Dalam hati pun, sebenarnya ane juga masih penasaran mengenai demo ini secara keseluruhan. Kenapa demo anti-Ahok ini begitu besar ? Apa karena penistaan agama ? Padahal masih banyak pihak penista agama yang didemo tidak sebesar hari ini. Misalnya saja para teroris di Indonesia, juga para koruptor berpeci, yang bahkan mengkorupsi dana pengadaan Al-Qur’an dan Haji. Menurut ane itu sebuah penistaan agama yang luar biasa. Tapi apa mereka didemo sebesar ini ? Tidak. Kedua, apa karena Ahok pemimpin non-muslim dan dianggap kafir ? Bisa jadi. Tapi Ahmadiyah pun yang beberapa tahun lalu sempat heboh, tak juga mendapat demo sebesar ini. Padahal jelas Ahmadiyah menganggap Mirza Ghulam Ahmad sebagai Rasul terakhirnya. Ketiga, dan yang paling memungkinkan adalah isu Pilkada Ahok.

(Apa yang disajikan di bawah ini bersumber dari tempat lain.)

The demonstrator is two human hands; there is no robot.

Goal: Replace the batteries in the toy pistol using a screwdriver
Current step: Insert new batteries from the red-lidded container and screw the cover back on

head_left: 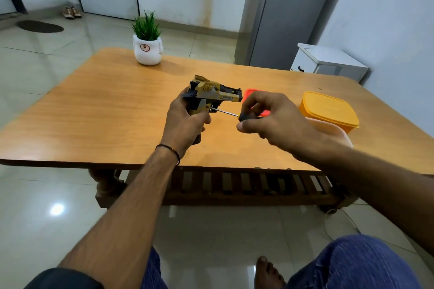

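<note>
Screwdriver (231,114) tip against toy pistol (211,94) grip; round brown emblem (145,47) on pot (148,58)

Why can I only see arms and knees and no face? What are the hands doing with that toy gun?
The camera sits on the person's head and looks down, so you see what they see: their own arms and knees. The left hand holds a gold and black toy pistol by its grip above a wooden table. The right hand pinches the handle of a small screwdriver in its fingers, with the tip against the pistol's grip. On the table stand a white pot with a green plant and a yellow box. Something red peeks out behind the right hand.
</note>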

Selama masanya menjabat, Ahok sering pukul sana-sini, konflik dengan Haji Lulung dan DPRD DKI, konflik dengan Walikota Jakarta Utara, warga, Kementerian Kelautan, aktivis lingkungan, dan BPK. Itu baru yang ketahuan, bisa jadi ada konflik-konflik lain. Intinya, Ahok bisa memusuhi siapa saja. Termasuk orang kuat. Ia tak kenal kompromi. Sebuah gambaran pemimpin yang bagus sebenarnya. Jika ditambah dengan kinerjanya membenahi ibukota dalam waktu hanya 2 tahun. Namun ini politik. Sangat dinamis dan pragmatis. Bisa jadi pihak-pihak yang tak suka dengan Ahok, berkonsolidasi untuk membekingi demo. Karena demo sekaliber 4 November, ane rasa hanya bisa terwujud melalui lobi dan bekingan dana yang luar biasa besar. Ahok yang tak kenal kompromi, pasti sadar akan resiko ini. Bahwa ketika restu tak dipenuhi, maka retaliasi dari lawan politik selalu membayangi. Fyuuh, sori ya kalo tulisannya mirip konspirasi. Hehe.